*** Dataset ***

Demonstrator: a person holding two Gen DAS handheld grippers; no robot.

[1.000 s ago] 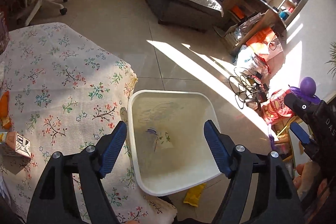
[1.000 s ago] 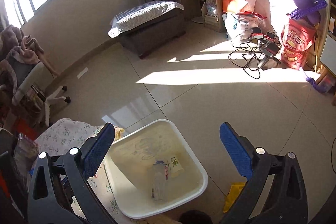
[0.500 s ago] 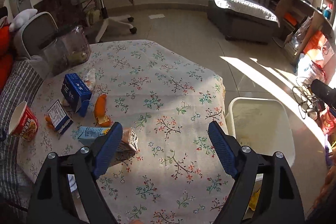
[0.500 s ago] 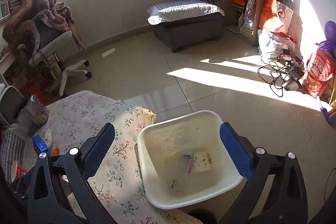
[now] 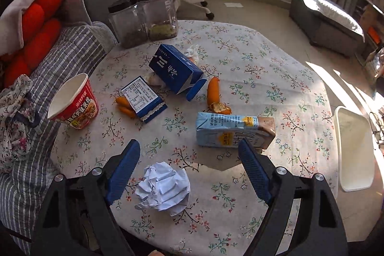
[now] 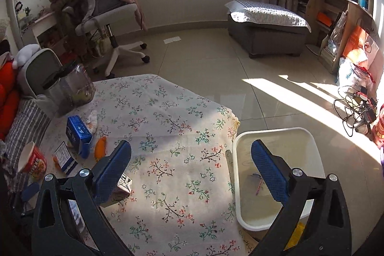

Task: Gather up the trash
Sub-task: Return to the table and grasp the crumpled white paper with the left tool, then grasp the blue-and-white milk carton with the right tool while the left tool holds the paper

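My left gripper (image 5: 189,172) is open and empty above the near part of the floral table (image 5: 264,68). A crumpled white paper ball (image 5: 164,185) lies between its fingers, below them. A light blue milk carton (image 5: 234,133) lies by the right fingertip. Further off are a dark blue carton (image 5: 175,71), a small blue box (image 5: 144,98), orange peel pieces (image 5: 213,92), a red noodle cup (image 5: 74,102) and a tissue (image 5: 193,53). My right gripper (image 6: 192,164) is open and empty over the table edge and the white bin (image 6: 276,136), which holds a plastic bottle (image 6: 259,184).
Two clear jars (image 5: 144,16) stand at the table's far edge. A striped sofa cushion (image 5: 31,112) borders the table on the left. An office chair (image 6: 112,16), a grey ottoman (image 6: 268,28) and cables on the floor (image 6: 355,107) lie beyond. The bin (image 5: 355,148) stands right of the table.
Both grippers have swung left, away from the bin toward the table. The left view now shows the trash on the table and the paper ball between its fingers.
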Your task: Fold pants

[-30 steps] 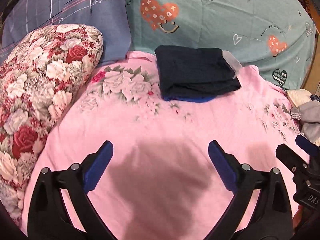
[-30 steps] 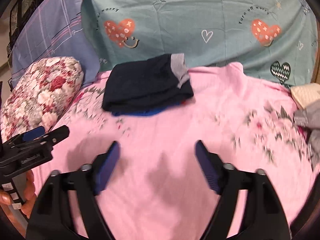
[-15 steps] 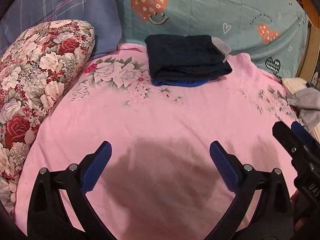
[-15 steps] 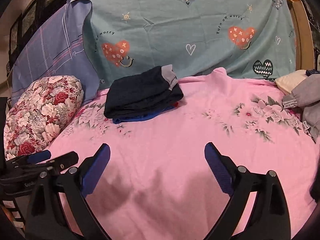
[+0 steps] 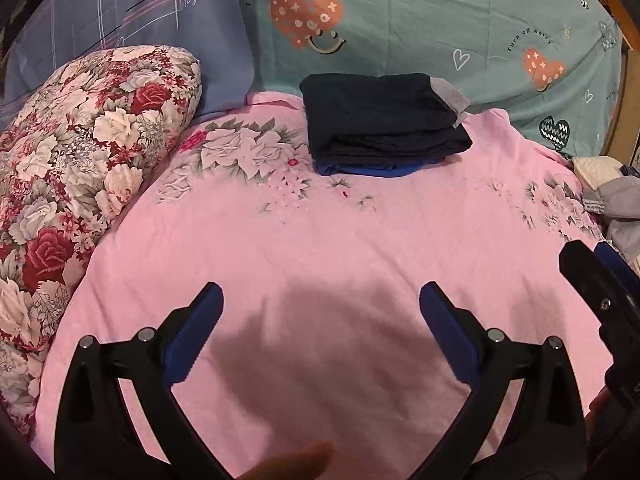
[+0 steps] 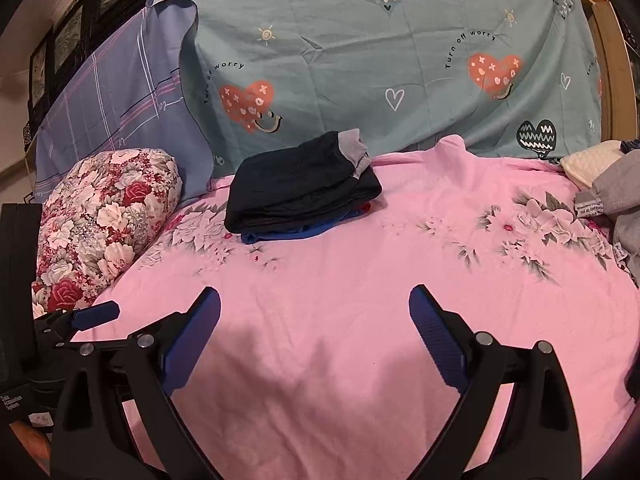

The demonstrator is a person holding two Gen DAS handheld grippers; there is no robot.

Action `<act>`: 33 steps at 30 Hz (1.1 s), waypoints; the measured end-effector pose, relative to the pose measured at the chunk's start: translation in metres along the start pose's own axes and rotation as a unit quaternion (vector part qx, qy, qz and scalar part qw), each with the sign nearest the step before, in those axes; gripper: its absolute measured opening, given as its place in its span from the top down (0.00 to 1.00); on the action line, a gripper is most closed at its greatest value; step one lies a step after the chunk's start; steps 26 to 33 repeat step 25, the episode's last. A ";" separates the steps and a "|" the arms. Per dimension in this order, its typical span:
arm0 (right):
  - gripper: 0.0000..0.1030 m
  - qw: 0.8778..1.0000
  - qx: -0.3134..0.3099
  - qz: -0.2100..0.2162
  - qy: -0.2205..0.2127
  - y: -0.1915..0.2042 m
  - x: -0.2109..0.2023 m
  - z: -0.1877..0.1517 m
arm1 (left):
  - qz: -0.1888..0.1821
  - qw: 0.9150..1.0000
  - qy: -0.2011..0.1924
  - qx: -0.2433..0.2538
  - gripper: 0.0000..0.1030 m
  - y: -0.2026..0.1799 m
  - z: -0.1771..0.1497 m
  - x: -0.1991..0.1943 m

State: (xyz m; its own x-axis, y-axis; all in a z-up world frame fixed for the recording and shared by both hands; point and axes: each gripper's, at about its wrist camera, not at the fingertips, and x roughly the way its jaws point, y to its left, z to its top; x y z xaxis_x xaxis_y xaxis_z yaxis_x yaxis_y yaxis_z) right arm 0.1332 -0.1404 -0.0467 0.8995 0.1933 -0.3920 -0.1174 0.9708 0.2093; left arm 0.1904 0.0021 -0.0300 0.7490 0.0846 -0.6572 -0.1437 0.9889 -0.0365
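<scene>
Both cameras have drawn back and tilted up slightly since a second ago, so the folded dark pants (image 5: 384, 120) now sit a little lower in the left wrist view than half a second back, and the blur seen earlier in the right wrist view has gone. These pants (image 6: 300, 188) lie in a neat stack at the far side of the pink floral sheet (image 5: 320, 240), on top of a blue garment (image 5: 368, 169) whose edge peeks out beneath them, with a grey waistband (image 6: 354, 148) showing at their right end. Just behind the pants rises the teal heart-print cloth (image 6: 360, 80); to their left, near but apart, lies the red rose pillow (image 5: 88, 152), and behind that pillow the purple checked cloth (image 6: 120, 104). Well to the right of the pants, at the sheet's edge, a grey garment (image 6: 616, 196) and a cream item (image 6: 588, 160) are bunched.

The left gripper (image 5: 320, 308) hovers over the near part of the sheet, well short of the pants, its blue fingers (image 5: 196, 332) spread wide and holding nothing. The right gripper (image 6: 314, 304) hovers likewise, fingers (image 6: 434, 332) wide apart and empty. Each tool shows at the edge of the other's view.
</scene>
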 end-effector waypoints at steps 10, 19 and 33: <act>0.07 1.000 0.003 -0.010 -0.007 0.000 -0.002 0.000 | -0.019 1.000 -0.016 0.014 0.02 -0.004 0.001 -0.005; 0.07 1.000 0.014 -0.020 -0.015 -0.006 -0.004 0.002 | 0.007 1.000 -0.012 0.024 0.02 -0.005 -0.002 0.000; 0.07 1.000 0.014 -0.023 -0.009 -0.007 -0.003 0.001 | 0.005 1.000 0.021 0.005 0.02 0.002 -0.002 0.010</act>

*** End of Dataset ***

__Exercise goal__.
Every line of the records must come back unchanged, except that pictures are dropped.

__Solution for this problem__.
Demonstrator: a person holding two Gen DAS handheld grippers; no robot.

[1.000 s ago] 
[1.000 s ago] 
[0.500 s ago] 
[0.500 s ago] 
[now] 
[now] 

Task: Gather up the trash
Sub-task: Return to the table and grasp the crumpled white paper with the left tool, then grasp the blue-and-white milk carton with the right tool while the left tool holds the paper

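My left gripper (image 5: 189,172) is open and empty above the near part of the floral table (image 5: 264,68). A crumpled white paper ball (image 5: 164,185) lies between its fingers, below them. A light blue milk carton (image 5: 234,133) lies by the right fingertip. Further off are a dark blue carton (image 5: 175,71), a small blue box (image 5: 144,98), orange peel pieces (image 5: 213,92), a red noodle cup (image 5: 74,102) and a tissue (image 5: 193,53). My right gripper (image 6: 192,164) is open and empty over the table edge and the white bin (image 6: 276,136), which holds a plastic bottle (image 6: 259,184).
Two clear jars (image 5: 144,16) stand at the table's far edge. A striped sofa cushion (image 5: 31,112) borders the table on the left. An office chair (image 6: 112,16), a grey ottoman (image 6: 268,28) and cables on the floor (image 6: 355,107) lie beyond. The bin (image 5: 355,148) stands right of the table.
Both grippers have swung left, away from the bin toward the table. The left view now shows the trash on the table and the paper ball between its fingers.
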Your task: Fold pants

[-30 steps] 
[-30 steps] 
[-15 steps] 
[-15 steps] 
[+0 steps] 
[+0 steps] 

The demonstrator is a person holding two Gen DAS handheld grippers; there is no robot.

Action `<act>`: 33 steps at 30 Hz (1.1 s), waypoints; the measured end-effector pose, relative to the pose measured at the chunk's start: translation in metres along the start pose's own axes and rotation as a unit quaternion (vector part qx, qy, qz and scalar part qw), each with the sign nearest the step before, in those axes; gripper: its absolute measured opening, given as its place in its span from the top down (0.00 to 1.00); on the action line, a gripper is most closed at its greatest value; step one lies a step after the chunk's start; steps 26 to 33 repeat step 25, the episode's last. A ";" separates the steps and a "|" the arms. Per dimension in this order, its typical span:
arm0 (right):
  - gripper: 0.0000..0.1030 m
  - qw: 0.8778..1.0000
  - qx: -0.3134..0.3099
  - qz: -0.2100..0.2162
  - qy: -0.2205..0.2127
  - y: -0.1915..0.2042 m
  - x: -0.2109..0.2023 m
  - z: -0.1877..0.1517 m
arm1 (left):
  - qz: -0.1888..0.1821
  - qw: 0.9150..1.0000
  - qy: -0.2011..0.1924
  - qx: -0.2433..0.2538
  - gripper: 0.0000..0.1030 m
  - y: -0.2026..0.1799 m
  - z: -0.1771..0.1497 m
  - x: -0.1991..0.1943 m

State: (xyz m; its own x-axis, y-axis; all in a z-up world frame fixed for the recording and shared by both hands; point and axes: each gripper's, at about its wrist camera, not at the fingertips, and x roughly the way its jaws point, y to its left, z to its top; x y z xaxis_x xaxis_y xaxis_z yaxis_x yaxis_y yaxis_z) right arm 0.1332 -0.1404 -0.0467 0.8995 0.1933 -0.3920 -0.1174 0.9708 0.2093; left arm 0.1904 0.0021 -0.0300 0.7490 0.0846 -0.6572 -0.1437 0.9889 -0.0365
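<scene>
Both cameras have drawn back and tilted up slightly since a second ago, so the folded dark pants (image 5: 384, 120) now sit a little lower in the left wrist view than half a second back, and the blur seen earlier in the right wrist view has gone. These pants (image 6: 300, 188) lie in a neat stack at the far side of the pink floral sheet (image 5: 320, 240), on top of a blue garment (image 5: 368, 169) whose edge peeks out beneath them, with a grey waistband (image 6: 354, 148) showing at their right end. Just behind the pants rises the teal heart-print cloth (image 6: 360, 80); to their left, near but apart, lies the red rose pillow (image 5: 88, 152), and behind that pillow the purple checked cloth (image 6: 120, 104). Well to the right of the pants, at the sheet's edge, a grey garment (image 6: 616, 196) and a cream item (image 6: 588, 160) are bunched.

The left gripper (image 5: 320, 308) hovers over the near part of the sheet, well short of the pants, its blue fingers (image 5: 196, 332) spread wide and holding nothing. The right gripper (image 6: 314, 304) hovers likewise, fingers (image 6: 434, 332) wide apart and empty. Each tool shows at the edge of the other's view.
</scene>
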 end-effector waypoints at steps 10, 19 and 33: <act>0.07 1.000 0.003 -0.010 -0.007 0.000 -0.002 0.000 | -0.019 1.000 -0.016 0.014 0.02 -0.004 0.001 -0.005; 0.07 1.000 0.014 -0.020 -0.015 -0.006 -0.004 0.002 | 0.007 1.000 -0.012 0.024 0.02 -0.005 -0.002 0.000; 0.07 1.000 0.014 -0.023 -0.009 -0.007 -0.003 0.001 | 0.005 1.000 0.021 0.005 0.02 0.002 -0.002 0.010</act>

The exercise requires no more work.